§ EXERCISE OBJECTIVE: Every entry below should be restated word for word, except for its images.

Segment Open

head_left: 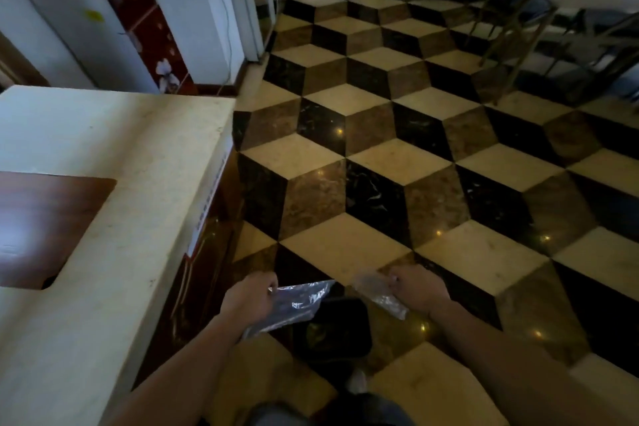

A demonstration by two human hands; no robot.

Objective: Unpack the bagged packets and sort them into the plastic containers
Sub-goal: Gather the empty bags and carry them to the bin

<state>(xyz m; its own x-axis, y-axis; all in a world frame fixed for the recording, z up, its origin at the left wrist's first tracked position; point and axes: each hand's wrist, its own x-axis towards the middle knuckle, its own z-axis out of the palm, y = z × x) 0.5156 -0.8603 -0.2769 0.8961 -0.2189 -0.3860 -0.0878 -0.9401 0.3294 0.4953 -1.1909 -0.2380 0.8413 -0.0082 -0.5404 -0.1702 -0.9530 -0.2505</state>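
Pinching 2 clear plastic bags, 1 per hand. Left hand (249,297): fingers pressed together on the near corner of a flat bag (294,304), long axis running up and right toward the other hand. Right hand (416,290): fingers closed on a crumpled bag (378,294) trailing down and left. Both hang above a dark bin (333,328) on the tiled floor (380,162), the left bag nearer to it. Counter (103,149) at left. Packets and containers: not visible.
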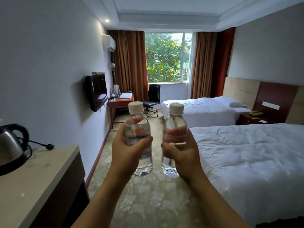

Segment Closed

§ ANSWER SECTION:
head_left: 

A demonstration by two human hands; no robot.

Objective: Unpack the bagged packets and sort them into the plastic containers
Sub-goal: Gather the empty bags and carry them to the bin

<state>(xyz m; its own x-axis, y-axis; all in a world frame fixed for the recording, z up, its origin at the left wrist's first tracked position; point and axes: each hand's wrist, its own x-axis towards the middle knuckle, its own z-axis out of the palm, y = z × x) 0.5156 -0.8603 -0.2769 0.8961 -0.2189 -0.3860 -0.0878 -0.9401 0.3294 0.4953 -1.1909 -0.2380 0.8413 -0.0082 -0.5404 -0.1702 -0.9530 -0.2505</state>
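Pinching 2 clear plastic bags, 1 per hand. Left hand (249,297): fingers pressed together on the near corner of a flat bag (294,304), long axis running up and right toward the other hand. Right hand (416,290): fingers closed on a crumpled bag (378,294) trailing down and left. Both hang above a dark bin (333,328) on the tiled floor (380,162), the left bag nearer to it. Counter (103,149) at left. Packets and containers: not visible.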

What came before is the complete response.